И сигнальная пушка стреляла через каждые три минуты.
Когда растерявшиеся милиционеры не знали, что делать с водой, не слушавшей приказаний.
Когда, уничтожив движение, погасив свет, выключив телефоны, вода установила безвластие и тишину, которую не знал город со времени своего основания.
Когда раскольники, застрявшие на братских могилах Марсова поля, громко молились, радуясь, что пришло наконец время исполниться предсказанию о гибели города, построенного антихристом на болотных пучинах.
Когда пожарные, похожие на ушкуйников, плавали в лодках по улицам, не напоминавшим венецианские каналы.
Когда очереди за хлебом и керосином и суетливость людей, наскоро изменявших привычные представления, напоминали Февральскую революцию.
Это было одно из очередных василеостровских наводнений, случающихся не раз в столетие, но почти каждую весну и каждую осень.
Никто не предупредил профессора Ложкина о том, какой опасности он подвергался, сидя на своей кривой тумбочке и близоруко поглядывая на разновременные строения, которыми кончалась гавань. Порт и взморье были безлюдны, на две версты вокруг нельзя было различить ни одного человека. Он был слегка удивлен, увидев воду у самых ног. Некоторое время он недоверчиво рассматривал ее, придерживая рукой пенсне: вода пришла к нему, как старый приятель. Она и не собиралась уходить. Напротив того, с каждой минутой она располагалась все удобней.
Пожав плечами, он встал и, обойдя кругом почти всю Гаванскую часть, по Наличному переулку снова направился к порту. Бог весть почему приспичило ему именно по взморью бродить в это неурочное для прогулок время.
И он снова вернулся бы в порт, если бы толпа не преградила ему дорогу.

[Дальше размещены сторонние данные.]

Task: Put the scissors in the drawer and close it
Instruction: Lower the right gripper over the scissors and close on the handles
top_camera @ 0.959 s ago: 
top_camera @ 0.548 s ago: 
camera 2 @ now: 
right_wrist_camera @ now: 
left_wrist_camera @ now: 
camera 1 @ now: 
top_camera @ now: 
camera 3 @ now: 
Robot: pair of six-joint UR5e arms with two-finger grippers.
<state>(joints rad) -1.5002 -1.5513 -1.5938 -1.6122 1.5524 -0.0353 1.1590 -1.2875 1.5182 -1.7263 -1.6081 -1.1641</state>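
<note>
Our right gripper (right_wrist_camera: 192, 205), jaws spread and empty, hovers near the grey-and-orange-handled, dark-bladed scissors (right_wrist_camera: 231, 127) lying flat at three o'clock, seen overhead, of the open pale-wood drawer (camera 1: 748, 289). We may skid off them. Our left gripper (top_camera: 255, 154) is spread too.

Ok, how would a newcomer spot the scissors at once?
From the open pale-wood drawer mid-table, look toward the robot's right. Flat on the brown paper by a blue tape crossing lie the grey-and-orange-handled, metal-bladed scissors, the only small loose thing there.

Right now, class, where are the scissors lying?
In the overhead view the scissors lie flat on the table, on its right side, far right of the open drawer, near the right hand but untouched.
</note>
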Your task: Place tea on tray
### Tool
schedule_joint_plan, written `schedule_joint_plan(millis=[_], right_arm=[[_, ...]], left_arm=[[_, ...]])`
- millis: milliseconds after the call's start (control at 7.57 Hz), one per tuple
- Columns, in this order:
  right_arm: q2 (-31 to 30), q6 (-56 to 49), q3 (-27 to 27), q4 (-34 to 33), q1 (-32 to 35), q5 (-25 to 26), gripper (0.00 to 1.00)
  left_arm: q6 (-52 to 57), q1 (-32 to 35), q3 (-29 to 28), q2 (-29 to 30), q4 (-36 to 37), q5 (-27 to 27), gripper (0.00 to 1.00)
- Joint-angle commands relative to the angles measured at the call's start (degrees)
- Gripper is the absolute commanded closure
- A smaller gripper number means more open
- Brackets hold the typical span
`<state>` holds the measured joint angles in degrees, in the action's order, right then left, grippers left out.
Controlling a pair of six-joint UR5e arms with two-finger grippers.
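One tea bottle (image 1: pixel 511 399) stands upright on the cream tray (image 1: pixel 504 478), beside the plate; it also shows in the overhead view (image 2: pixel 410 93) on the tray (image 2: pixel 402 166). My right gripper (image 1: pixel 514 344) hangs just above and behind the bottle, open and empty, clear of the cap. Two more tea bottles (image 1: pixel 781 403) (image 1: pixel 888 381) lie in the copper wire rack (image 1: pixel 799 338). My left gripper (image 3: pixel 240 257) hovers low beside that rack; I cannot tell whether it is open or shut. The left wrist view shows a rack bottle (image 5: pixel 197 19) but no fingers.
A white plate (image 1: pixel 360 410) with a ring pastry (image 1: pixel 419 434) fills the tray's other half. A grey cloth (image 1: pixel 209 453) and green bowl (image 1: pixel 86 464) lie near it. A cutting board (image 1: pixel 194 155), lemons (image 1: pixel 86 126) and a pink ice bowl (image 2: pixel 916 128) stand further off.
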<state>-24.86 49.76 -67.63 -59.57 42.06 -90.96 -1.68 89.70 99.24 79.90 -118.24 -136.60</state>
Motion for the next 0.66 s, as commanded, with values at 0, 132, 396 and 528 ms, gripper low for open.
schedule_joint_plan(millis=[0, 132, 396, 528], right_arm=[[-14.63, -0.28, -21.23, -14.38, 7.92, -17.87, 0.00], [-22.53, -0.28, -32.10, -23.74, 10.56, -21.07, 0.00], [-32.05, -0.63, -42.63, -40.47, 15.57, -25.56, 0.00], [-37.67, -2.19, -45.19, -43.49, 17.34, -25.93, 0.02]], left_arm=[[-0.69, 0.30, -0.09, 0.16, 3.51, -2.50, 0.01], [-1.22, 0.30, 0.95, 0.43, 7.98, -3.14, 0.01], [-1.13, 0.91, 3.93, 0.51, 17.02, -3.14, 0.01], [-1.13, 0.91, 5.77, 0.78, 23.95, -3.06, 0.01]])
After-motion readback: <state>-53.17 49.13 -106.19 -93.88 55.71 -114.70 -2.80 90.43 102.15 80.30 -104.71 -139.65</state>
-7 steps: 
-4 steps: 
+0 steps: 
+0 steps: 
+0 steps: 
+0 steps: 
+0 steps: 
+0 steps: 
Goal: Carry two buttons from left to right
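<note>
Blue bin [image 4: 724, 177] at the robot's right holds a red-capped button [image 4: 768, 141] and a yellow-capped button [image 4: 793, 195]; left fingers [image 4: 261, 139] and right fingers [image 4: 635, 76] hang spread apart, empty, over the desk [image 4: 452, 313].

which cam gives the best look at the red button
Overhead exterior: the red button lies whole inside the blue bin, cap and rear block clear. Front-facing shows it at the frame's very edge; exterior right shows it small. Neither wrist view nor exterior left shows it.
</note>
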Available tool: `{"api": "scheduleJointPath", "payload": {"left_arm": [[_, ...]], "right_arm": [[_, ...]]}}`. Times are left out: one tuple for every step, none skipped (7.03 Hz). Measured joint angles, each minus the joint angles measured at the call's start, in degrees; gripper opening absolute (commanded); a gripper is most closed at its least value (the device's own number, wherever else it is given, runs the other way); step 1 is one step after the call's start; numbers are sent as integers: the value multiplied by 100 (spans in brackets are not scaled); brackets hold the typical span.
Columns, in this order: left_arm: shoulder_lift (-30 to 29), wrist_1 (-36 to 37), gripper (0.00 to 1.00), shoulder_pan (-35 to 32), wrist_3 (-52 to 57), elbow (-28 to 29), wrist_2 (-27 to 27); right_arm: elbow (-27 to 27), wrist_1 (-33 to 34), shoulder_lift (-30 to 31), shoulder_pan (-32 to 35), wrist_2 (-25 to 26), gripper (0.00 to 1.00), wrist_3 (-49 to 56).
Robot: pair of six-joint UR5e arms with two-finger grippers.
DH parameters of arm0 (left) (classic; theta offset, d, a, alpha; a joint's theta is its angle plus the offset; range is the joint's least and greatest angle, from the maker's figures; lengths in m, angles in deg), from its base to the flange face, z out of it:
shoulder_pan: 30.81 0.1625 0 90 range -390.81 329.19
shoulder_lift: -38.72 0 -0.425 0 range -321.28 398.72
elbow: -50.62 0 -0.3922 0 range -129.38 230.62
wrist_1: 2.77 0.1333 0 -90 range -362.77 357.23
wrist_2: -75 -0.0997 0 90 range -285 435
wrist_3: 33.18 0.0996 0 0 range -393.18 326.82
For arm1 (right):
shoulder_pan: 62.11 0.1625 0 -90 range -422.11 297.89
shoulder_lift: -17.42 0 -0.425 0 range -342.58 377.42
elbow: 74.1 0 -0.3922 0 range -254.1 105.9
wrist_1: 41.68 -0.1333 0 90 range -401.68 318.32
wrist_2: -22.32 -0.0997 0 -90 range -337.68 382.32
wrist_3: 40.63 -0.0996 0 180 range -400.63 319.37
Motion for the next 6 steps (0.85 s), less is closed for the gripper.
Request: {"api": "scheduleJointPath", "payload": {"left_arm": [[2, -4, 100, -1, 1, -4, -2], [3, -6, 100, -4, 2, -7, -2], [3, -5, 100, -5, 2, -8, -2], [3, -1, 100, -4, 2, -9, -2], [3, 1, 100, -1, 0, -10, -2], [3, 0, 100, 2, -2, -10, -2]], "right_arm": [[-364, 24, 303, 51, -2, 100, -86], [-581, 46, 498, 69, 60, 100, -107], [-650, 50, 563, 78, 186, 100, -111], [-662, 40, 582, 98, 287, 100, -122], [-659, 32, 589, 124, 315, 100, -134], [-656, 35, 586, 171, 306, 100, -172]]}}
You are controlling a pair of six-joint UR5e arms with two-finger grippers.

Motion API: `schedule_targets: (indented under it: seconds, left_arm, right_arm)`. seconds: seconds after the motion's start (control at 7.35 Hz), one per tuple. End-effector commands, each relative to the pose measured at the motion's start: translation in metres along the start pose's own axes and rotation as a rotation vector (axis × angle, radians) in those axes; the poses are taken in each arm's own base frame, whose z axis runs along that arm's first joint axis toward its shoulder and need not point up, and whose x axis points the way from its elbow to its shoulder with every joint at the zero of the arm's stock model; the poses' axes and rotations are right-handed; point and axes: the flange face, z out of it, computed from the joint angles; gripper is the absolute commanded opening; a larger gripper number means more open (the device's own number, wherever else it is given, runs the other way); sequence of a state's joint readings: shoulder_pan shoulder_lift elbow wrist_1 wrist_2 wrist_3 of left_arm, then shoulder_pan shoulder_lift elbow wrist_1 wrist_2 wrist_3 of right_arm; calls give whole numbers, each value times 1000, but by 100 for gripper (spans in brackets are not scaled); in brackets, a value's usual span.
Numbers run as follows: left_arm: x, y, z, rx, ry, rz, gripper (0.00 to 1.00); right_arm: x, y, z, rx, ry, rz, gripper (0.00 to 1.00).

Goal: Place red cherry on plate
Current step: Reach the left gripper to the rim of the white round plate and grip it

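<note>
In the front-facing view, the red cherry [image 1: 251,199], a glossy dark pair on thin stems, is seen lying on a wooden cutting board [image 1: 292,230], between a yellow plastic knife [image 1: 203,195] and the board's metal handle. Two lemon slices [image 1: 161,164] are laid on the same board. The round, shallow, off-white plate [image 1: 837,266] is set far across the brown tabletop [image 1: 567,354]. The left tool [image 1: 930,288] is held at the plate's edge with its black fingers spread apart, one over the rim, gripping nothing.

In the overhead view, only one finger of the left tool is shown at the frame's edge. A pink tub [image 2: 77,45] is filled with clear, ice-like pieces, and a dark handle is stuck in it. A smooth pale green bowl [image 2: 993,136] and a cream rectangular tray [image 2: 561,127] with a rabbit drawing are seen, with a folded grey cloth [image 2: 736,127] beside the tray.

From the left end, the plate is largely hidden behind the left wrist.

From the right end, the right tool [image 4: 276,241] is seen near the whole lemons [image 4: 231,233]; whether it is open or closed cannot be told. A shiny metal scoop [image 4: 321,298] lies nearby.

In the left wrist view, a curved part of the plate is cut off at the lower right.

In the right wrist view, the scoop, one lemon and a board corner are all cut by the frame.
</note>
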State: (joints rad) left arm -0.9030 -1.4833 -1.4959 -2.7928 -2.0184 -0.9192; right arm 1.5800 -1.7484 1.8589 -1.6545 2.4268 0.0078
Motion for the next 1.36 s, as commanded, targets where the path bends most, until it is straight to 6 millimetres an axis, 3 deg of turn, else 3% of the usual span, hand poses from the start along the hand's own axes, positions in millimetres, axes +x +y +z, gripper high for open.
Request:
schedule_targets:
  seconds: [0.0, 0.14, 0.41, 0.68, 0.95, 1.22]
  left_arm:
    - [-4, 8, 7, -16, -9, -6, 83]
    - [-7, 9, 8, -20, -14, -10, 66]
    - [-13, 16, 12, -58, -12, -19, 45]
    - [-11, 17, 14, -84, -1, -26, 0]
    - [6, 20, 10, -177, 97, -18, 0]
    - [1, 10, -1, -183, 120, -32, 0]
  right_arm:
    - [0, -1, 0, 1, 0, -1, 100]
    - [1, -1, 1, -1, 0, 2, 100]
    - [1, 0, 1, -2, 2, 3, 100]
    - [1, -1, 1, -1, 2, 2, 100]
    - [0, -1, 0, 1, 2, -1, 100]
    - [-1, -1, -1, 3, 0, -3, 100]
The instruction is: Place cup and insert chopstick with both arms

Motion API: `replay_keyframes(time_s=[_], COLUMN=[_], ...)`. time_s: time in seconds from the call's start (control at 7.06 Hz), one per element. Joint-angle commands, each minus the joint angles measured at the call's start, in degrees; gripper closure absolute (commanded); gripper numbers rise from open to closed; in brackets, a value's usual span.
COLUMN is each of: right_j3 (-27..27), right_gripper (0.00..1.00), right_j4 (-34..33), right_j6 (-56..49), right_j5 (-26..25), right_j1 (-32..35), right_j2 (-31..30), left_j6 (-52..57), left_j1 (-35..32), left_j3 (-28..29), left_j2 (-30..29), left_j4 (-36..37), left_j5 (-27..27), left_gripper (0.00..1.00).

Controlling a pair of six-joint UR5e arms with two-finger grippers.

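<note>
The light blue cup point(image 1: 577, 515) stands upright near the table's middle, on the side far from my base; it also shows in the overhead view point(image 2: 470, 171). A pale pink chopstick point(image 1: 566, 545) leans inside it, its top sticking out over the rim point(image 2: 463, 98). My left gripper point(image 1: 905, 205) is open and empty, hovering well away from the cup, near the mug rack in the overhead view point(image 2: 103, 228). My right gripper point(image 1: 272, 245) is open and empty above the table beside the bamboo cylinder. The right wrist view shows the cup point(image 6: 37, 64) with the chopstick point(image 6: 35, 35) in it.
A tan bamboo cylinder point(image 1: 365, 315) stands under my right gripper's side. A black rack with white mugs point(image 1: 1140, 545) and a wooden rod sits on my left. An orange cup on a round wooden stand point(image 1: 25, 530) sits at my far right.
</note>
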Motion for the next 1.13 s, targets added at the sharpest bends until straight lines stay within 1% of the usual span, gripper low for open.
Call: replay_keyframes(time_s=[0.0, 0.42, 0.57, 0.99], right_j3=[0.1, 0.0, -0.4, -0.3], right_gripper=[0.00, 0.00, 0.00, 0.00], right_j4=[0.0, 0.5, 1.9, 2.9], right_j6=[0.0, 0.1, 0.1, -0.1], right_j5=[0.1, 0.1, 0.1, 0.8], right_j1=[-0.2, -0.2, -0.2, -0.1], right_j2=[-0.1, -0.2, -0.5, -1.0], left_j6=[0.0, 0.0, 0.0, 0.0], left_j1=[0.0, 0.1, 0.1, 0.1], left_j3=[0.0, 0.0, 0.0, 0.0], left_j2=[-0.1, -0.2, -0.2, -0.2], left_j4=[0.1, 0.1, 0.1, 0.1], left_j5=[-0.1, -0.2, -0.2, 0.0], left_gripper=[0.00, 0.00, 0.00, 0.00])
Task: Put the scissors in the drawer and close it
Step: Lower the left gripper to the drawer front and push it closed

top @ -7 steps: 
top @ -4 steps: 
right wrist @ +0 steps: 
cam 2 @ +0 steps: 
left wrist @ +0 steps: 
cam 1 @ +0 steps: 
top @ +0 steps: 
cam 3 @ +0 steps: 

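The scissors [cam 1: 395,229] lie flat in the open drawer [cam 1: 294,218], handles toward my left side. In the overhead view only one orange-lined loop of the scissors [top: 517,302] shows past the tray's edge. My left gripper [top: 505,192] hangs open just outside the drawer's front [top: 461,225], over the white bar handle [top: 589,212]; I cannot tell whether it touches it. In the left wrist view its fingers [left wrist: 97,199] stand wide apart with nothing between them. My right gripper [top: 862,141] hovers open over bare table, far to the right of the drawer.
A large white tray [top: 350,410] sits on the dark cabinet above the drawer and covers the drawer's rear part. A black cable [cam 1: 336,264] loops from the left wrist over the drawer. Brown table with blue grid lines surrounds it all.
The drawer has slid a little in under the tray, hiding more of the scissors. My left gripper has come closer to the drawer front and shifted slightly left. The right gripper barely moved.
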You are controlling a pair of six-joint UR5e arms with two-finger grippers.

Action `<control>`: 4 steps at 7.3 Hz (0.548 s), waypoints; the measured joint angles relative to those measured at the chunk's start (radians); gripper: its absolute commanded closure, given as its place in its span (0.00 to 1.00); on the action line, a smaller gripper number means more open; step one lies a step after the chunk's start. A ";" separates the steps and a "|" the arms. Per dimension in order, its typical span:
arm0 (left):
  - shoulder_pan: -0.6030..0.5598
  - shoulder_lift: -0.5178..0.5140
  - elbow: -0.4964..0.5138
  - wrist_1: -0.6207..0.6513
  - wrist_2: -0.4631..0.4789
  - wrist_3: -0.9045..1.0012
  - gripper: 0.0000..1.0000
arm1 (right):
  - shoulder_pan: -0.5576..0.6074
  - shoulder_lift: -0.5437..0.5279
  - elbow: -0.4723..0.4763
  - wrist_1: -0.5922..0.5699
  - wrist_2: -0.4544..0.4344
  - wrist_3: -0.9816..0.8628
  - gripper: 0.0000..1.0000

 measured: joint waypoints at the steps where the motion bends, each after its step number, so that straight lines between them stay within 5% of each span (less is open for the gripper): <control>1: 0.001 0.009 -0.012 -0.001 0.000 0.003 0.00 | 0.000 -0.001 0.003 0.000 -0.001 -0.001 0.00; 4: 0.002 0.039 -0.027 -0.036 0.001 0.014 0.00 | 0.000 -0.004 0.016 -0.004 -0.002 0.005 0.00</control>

Толпа стояла в Наличном переулке и с любопытством смотрела на воду. Вода наступала медленно, тихим шагом. Люди отступали. Никто не волновался. Наводнение, в сущности говоря, совершалось в полном порядке. Вода наступала, как люди. Люди отступали.
Порядок нарушал только мастеровой в зеленом переднике, с горьковскими усами. Мастеровой был пьян: уже довольно давно ругал он наводнение по-матери и грозил ему кулаками. Он единственный не отступал вместе с толпой. Крича что-то о пожарных, будто бы опять проглядевших наводнение, он яростно прыгал на верхних ступеньках своего дряхлого домишка, который был чуть ли не первым затоплен водой.
Впрочем, до тех пор, покамест он прыгал, никто не заботился о нем. Только какая-то старушка сказала с сожалением, что вот Иван Иванович опять гуляет, а работа стоит.
Но когда все хозяйство Ивана Ивановича было вынесено водой из подвала на простор Наличного переулка, когда колодки, как утки, поплыли мимо него, — он перестал прыгать. Махнув рукой, он снял с себя опорки, повесил фартук на завиток от кронштейна и полез в воду. Одну или две колодки он успел поймать, но, погнавшись за третьей, оступился. Попал ли он в яму, которых немалое количество имеется не только на Наличном, но и в любом месте Гаванского участка, или вода сбила его с ног — но только Ложкин, внимательно следивший за ним, вдруг понял, что мастеровой тонет, что, если ему не помочь, он захлебнется.